AI models have advanced from grade-school arithmetic to olympiad-level and research mathematics in just two years. In the OpenAI Podcast, researchers Sebastian Bubeck and Ernest Ryu explain why mathematics has become the key benchmark on the road to artificial general intelligence.
Reasoning models didn't exist two years ago. Four years ago, Bubeck was impressed when Google's Minerva model could draw a line through points on a coordinate system. Today, these systems assist Fields Medal winners with their daily work. At a conference 18 months ago, 80 percent of mathematicians believed scaled-up LLMs couldn't crack open research problems, Bubeck says.
Ernest Ryu, a former UCLA math professor, solved a 42-year-old open problem about Nesterov's method in optimization theory using ChatGPT—in just twelve hours spread across three evenings. He had previously spent over 40 hours on it without AI and gotten nowhere. Ryu acted as a verifier, catching errors and steering the conversation in promising directions.
Why Math Became the Benchmark for AGI
For Bubeck, math isn't an accidental yardstick for AGI progress. It demands exactly the capabilities a generally intelligent system needs. Mathematical proofs require long, consistent reasoning over hours, days, or even years, and a single mistake anywhere destroys the entire argument. Anything that can handle that must be able to spot and fix its own errors.

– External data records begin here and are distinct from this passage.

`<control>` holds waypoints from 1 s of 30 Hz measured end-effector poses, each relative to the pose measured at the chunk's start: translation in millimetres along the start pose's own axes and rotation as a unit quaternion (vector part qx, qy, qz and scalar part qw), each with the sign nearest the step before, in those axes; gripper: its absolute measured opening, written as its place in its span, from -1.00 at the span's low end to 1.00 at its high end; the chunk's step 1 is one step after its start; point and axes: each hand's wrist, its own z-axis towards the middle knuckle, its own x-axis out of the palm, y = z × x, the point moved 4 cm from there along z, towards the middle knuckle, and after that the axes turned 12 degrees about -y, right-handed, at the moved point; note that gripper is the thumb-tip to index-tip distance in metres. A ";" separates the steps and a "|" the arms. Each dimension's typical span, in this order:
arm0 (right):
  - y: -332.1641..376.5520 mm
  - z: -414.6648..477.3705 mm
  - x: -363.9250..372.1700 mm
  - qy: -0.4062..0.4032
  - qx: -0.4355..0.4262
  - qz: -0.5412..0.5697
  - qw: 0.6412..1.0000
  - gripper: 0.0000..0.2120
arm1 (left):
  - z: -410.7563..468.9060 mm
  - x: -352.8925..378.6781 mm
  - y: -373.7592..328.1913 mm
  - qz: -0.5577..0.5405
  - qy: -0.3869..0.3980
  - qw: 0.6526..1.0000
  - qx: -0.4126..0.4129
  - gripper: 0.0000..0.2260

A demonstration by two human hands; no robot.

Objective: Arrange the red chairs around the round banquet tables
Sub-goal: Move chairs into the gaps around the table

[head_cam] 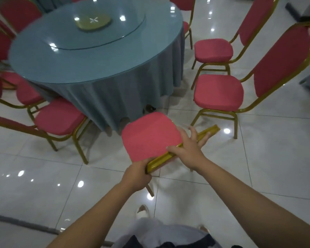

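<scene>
Glossy white tile floor [276, 158], a round table [97, 72] draped in blue, and you standing behind a red chair [150, 136].

Your chair sits at the table's near edge, its seat pointing toward the cloth and just short of it. You look straight down on its gold top rail [158, 162]. Your left hand [138, 174] is clenched round the rail's left end. Your right hand [188, 147] lies on the rail further along, fingers straight and spread, not wrapped round it. A glass turntable [100, 38] lies on the tabletop. Two more chairs [218, 92] stand to the right, angled to the table and apart from it; a left chair [59, 116] stands close to the cloth. Your white shoe [141, 211] shows below the rail.
</scene>
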 end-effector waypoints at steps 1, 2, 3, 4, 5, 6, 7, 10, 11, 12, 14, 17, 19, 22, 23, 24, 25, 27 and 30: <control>14.2 1.8 19.3 -0.005 -0.001 -0.005 1.000 -0.08 | 5.2 -12.9 17.8 0.002 -0.012 1.000 -0.013 -0.49; 29.8 4.2 39.2 -0.007 -0.002 -0.013 1.000 -0.08 | 10.5 -28.3 35.2 0.006 -0.028 0.999 -0.022 -0.52; 45.9 7.5 59.4 0.000 -0.003 -0.023 1.000 -0.08 | 15.6 -44.6 52.8 0.011 -0.047 0.998 -0.031 -0.55; 63.0 11.4 78.7 0.016 -0.003 -0.034 0.999 -0.10 | 20.7 -61.5 70.8 0.018 -0.069 0.997 -0.041 -0.57; 80.2 14.8 96.8 0.041 -0.001 -0.042 0.998 -0.12 | 25.2 -78.6 88.4 0.024 -0.085 0.995 -0.052 -0.60; 96.3 17.3 112.9 0.068 -0.003 -0.049 0.996 -0.14 | 29.2 -95.1 105.3 0.027 -0.095 0.993 -0.067 -0.63; 110.5 18.7 127.6 0.098 -0.014 -0.058 0.993 -0.16 | 32.8 -111.2 121.8 0.028 -0.105 0.991 -0.084 -0.66; 135.8 14.9 153.1 0.167 -0.083 -0.147 0.971 -0.09 | 41.3 -150.1 160.3 0.081 -0.109 0.985 -0.108 -0.81; 135.9 13.5 153.5 0.166 -0.110 -0.202 0.959 -0.06 | 42.5 -158.3 168.4 0.117 -0.098 0.984 -0.096 -0.85; 132.8 13.2 149.1 0.144 -0.138 -0.256 0.946 -0.05 | 41.4 -163.2 175.8 0.143 -0.089 0.982 -0.088 -0.86; 123.0 18.1 133.6 0.069 -0.181 -0.325 0.926 -0.09 | 32.2 -161.9 191.4 0.140 -0.084 0.983 -0.089 -0.82; 113.8 39.1 124.6 0.002 -0.219 -0.332 0.918 -0.37 | 18.4 -151.0 204.1 0.056 -0.124 0.985 -0.105 -0.62; 116.3 59.3 134.1 0.011 -0.220 -0.299 0.928 -0.57 | 22.7 -139.3 199.5 0.015 -0.131 0.985 -0.109 -0.46; 122.5 83.6 153.4 0.078 -0.197 -0.320 0.923 -0.68 | 39.3 -134.2 188.0 -0.005 -0.139 0.977 -0.161 -0.57; 122.0 89.3 158.1 0.088 -0.205 -0.325 0.919 -0.73 | 44.5 -135.2 187.6 0.006 -0.150 0.974 -0.170 -0.70; 120.2 94.8 160.9 0.087 -0.211 -0.324 0.918 -0.75 | 49.9 -137.2 187.9 0.016 -0.158 0.972 -0.171 -0.79; 118.0 100.5 162.0 0.078 -0.214 -0.319 0.920 -0.75 | 56.0 -139.0 189.0 0.018 -0.160 0.973 -0.167 -0.83; 119.3 114.2 164.9 0.056 -0.214 -0.310 0.925 -0.74 | 71.9 -146.6 190.8 0.014 -0.153 0.976 -0.151 -0.83; 137.5 138.9 173.9 0.049 -0.196 -0.317 0.927 -0.77 | 105.4 -167.2 196.5 0.018 -0.143 0.980 -0.138 -0.79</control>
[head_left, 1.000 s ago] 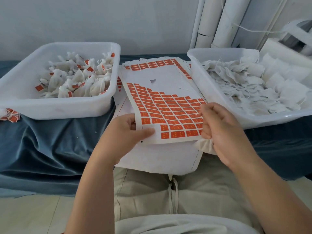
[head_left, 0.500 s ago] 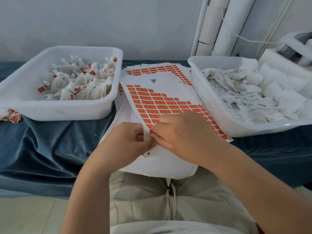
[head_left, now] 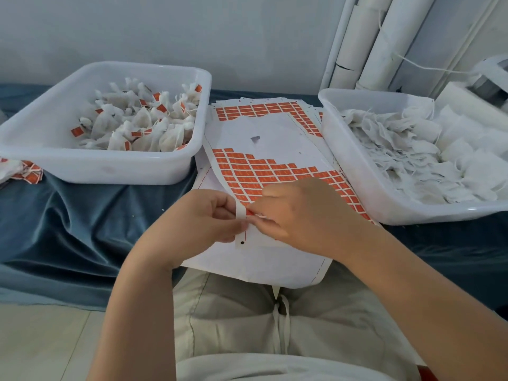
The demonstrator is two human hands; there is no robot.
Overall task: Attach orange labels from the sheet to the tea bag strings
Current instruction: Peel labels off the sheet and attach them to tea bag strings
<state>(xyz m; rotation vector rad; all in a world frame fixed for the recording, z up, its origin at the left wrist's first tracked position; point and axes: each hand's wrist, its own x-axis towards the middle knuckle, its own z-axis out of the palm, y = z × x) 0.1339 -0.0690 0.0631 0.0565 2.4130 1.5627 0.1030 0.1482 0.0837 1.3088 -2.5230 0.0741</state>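
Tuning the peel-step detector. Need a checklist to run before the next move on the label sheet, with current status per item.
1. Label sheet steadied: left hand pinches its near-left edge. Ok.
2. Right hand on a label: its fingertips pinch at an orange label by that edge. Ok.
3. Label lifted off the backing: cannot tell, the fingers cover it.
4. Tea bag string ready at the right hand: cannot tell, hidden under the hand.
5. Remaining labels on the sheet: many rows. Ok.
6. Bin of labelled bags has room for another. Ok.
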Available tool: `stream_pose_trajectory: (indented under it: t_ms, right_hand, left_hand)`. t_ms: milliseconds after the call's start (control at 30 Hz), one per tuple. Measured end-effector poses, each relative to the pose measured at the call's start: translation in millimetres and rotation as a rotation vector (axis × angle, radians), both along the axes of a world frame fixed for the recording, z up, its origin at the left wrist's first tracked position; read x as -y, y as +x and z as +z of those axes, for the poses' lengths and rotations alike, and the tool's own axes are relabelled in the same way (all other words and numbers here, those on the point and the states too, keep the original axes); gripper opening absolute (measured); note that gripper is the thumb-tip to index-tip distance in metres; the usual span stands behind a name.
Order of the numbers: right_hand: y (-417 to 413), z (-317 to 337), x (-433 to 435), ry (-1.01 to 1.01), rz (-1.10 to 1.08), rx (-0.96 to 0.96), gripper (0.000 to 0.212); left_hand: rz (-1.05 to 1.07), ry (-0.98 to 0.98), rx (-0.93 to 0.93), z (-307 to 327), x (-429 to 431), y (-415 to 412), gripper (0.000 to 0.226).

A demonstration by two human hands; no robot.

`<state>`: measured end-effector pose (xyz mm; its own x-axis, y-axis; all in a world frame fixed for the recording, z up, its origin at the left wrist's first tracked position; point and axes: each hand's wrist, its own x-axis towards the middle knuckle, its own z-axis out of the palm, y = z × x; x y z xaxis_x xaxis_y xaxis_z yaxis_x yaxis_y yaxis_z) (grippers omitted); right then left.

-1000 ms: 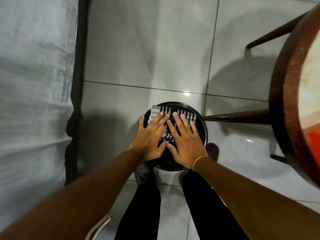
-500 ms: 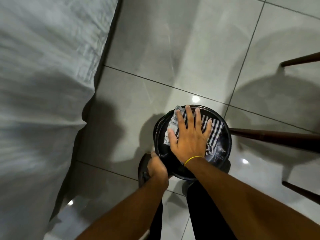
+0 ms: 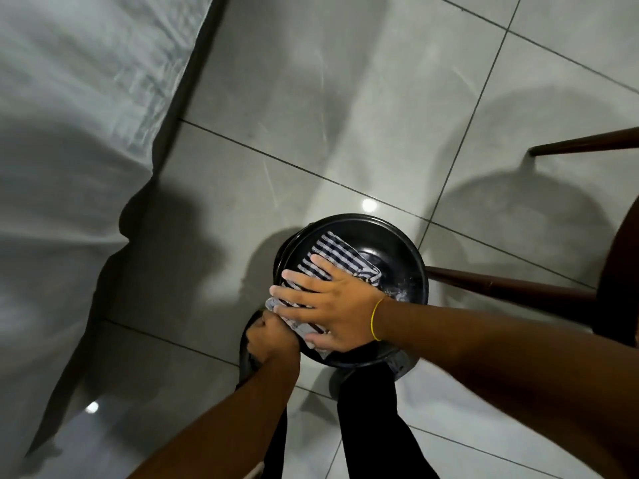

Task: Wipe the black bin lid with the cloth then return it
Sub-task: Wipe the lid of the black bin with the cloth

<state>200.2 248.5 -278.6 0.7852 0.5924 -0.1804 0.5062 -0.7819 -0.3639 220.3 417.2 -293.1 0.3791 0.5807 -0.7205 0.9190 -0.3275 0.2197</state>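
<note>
The round black bin lid sits on the bin on the tiled floor in front of my legs. A black-and-white striped cloth lies across the lid. My right hand presses flat on the cloth, fingers spread and pointing left, with a yellow band at the wrist. My left hand is curled around the lid's near-left rim, gripping it. White dust marks show on the lid's right side.
A grey bed sheet fills the left side. Dark wooden table legs reach in from the right, close to the bin, and a second leg shows higher up. My black trouser legs stand below the bin.
My left hand left the cloth and took hold of the lid's rim. My right hand has swung round on the cloth, fingers now pointing left, dragging the cloth toward the near-left side.
</note>
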Motion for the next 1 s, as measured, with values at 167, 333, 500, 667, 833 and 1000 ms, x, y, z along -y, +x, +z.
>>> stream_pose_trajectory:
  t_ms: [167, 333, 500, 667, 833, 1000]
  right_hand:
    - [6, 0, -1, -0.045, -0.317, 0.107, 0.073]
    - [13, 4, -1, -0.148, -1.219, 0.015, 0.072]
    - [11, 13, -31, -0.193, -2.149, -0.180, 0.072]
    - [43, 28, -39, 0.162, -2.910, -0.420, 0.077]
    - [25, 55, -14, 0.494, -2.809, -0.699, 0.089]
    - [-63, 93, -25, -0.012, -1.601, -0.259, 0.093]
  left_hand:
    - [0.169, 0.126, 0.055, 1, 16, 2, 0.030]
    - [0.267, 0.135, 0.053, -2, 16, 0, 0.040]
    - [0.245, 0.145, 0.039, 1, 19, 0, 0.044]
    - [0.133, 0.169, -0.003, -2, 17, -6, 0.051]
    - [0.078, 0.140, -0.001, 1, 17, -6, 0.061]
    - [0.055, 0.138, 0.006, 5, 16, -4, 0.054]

This is what researchers aim to carry over from math training to other fields, from biology to materials science. Bubeck draws a parallel with how people are educated: students learn math not because they'll write proofs, but because the subject forces logical thinking.
Math also has practical advantages as a benchmark. Problems are clearly stated, answers can be checked, and no one argues about whether a result is correct. Bubeck introduces the idea of "AGI time": two years ago, models could simulate a student's thinking for minutes. Today, they're up to days or even a week. The next target is weeks and months.
OpenAI's training methods aren't specific to math, Bubeck says, but general, meaning progress in other sciences should follow. The researchers are building an "automated researcher" that can work on problems autonomously over long periods.
The Erdős Problems and the Debate Over Their Meaning
Bubeck and Ryu also discuss the Erdős problems, a collection of open questions left by the late mathematician. Bubeck says internal models initially found solutions to ten problems marked as open, mostly through deep literature searches. His misleading tweet about it sparked a public spat with Google CEO Demis Hassabis, as many interpreted it as a claim that OpenAI had produced new proofs. Now, Bubeck says, ChatGPT and internal models have actually produced more than ten genuinely new solutions worthy of publication in academic journals.
What seemed like an unrealistic claim is now reality, and the pace is accelerating. Bubeck sees this as evidence that models are making the leap from recombining existing knowledge to producing new mathematics—even if the philosophical question of whether scientific progress is anything more than clever recombination plus reasoning remains open.
The Risks: Mental Atrophy and Fake Proofs
Both researchers warn against superficial use of these tools. Expertise matters more than ever, they argue, because only trained mathematicians can put the models to productive use. Non-mathematicians who post long AI-generated proofs on social media are usually wrong. Ryu sees the same pattern in programming, where a generation is losing the ability to use debuggers.
Bubeck says claims that scientists are no longer needed are therefore dangerous. Academic institutions must actively reclaim their role. At the same time, AI can speed up proof verification—a process that currently takes years—and flag problems in published papers.